Only certain lines below are wanted: those starting at the line containing "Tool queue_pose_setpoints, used" and ending at the line containing "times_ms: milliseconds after", both included, each retyped exactly.

EXERCISE INPUT
....
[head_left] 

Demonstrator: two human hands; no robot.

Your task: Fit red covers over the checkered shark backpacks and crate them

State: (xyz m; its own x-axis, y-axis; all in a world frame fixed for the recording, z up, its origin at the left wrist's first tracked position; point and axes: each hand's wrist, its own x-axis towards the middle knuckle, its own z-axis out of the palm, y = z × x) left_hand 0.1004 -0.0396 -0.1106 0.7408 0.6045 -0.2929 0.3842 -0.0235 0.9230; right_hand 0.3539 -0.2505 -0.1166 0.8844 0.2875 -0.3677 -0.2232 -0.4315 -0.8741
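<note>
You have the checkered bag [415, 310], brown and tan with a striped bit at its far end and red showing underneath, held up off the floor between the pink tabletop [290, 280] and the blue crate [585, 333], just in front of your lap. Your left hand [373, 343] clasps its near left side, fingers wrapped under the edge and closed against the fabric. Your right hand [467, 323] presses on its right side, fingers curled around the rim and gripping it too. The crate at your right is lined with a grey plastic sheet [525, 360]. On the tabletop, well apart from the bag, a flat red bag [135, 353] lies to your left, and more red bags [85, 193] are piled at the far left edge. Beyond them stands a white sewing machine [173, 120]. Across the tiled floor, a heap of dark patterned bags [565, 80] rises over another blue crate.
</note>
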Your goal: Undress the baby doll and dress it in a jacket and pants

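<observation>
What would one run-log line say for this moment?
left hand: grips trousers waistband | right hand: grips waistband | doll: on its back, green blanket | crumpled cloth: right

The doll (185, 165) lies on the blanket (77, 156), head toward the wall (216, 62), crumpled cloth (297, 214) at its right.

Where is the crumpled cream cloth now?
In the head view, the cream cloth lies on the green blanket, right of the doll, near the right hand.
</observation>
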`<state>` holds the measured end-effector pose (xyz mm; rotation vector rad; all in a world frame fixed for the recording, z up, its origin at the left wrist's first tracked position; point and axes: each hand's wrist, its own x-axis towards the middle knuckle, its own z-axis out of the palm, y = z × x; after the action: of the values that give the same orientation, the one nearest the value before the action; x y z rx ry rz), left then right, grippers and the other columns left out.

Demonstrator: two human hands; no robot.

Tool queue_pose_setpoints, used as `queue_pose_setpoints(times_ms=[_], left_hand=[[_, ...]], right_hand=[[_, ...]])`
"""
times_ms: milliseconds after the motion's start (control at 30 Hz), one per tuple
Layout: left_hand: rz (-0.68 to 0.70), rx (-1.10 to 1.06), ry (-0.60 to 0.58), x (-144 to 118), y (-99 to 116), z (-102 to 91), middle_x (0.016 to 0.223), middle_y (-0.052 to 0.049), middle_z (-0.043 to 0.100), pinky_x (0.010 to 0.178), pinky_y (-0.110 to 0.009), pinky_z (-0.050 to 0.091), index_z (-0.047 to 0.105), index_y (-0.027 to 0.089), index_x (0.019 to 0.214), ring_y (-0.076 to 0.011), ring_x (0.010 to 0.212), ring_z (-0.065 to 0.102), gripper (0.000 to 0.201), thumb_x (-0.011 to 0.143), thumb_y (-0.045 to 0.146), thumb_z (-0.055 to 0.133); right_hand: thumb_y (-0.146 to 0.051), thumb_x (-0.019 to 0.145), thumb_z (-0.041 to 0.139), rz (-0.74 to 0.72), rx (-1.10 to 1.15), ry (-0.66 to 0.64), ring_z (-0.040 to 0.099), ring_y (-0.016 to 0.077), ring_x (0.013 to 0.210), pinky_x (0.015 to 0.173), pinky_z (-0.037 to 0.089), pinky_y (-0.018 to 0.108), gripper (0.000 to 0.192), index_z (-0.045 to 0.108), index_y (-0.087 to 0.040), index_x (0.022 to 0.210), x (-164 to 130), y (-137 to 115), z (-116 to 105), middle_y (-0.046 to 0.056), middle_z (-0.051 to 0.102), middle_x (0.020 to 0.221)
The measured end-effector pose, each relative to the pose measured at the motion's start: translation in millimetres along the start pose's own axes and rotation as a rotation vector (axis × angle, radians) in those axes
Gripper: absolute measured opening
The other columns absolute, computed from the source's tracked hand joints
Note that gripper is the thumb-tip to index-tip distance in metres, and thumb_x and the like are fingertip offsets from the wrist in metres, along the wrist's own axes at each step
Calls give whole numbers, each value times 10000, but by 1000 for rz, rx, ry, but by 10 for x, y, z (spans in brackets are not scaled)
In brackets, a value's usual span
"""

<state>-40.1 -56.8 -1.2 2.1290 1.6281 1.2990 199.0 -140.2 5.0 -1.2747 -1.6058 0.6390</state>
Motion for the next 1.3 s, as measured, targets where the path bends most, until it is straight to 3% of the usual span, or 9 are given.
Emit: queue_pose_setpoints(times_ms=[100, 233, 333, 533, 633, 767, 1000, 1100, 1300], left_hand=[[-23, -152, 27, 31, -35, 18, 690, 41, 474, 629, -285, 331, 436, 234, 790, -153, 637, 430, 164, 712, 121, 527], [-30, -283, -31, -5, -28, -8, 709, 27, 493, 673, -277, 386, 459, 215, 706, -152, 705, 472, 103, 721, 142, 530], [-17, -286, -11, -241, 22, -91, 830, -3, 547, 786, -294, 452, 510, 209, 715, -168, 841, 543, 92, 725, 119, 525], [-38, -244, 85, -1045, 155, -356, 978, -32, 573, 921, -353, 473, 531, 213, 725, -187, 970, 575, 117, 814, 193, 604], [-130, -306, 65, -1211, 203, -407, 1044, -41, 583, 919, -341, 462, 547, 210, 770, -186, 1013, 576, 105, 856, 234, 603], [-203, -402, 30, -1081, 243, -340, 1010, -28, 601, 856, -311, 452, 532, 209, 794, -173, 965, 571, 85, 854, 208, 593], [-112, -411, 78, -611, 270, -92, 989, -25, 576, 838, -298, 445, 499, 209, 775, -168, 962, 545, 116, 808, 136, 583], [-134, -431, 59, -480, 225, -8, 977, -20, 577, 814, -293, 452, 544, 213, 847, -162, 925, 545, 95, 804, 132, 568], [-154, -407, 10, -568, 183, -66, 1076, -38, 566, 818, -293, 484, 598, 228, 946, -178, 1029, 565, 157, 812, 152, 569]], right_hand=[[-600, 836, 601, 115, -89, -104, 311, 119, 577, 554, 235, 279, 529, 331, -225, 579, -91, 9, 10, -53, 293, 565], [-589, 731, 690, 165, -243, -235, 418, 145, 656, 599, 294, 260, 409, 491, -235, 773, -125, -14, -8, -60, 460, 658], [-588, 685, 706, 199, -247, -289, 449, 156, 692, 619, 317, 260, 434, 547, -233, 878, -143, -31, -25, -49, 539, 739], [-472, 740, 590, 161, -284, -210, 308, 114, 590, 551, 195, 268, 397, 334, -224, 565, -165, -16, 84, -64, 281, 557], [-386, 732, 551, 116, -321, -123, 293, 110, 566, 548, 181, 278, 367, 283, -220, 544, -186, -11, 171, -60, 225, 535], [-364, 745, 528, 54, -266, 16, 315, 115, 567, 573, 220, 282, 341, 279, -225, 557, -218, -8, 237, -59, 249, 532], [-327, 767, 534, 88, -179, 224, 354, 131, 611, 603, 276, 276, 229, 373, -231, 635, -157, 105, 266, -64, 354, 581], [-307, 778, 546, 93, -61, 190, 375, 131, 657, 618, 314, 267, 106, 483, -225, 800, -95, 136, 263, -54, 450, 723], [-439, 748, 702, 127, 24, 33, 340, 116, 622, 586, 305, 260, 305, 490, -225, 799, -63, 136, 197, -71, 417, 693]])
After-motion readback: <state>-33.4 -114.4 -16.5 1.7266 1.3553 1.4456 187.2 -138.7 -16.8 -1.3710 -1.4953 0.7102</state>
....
EXPECTED ANSWER
Tool queue_pose_setpoints, used as `queue_pose_setpoints(times_ms=[_], left_hand=[[_, ...]], right_hand=[[_, ...]])`
"""
times_ms: milliseconds after the motion's start (control at 30 Hz), one per tuple

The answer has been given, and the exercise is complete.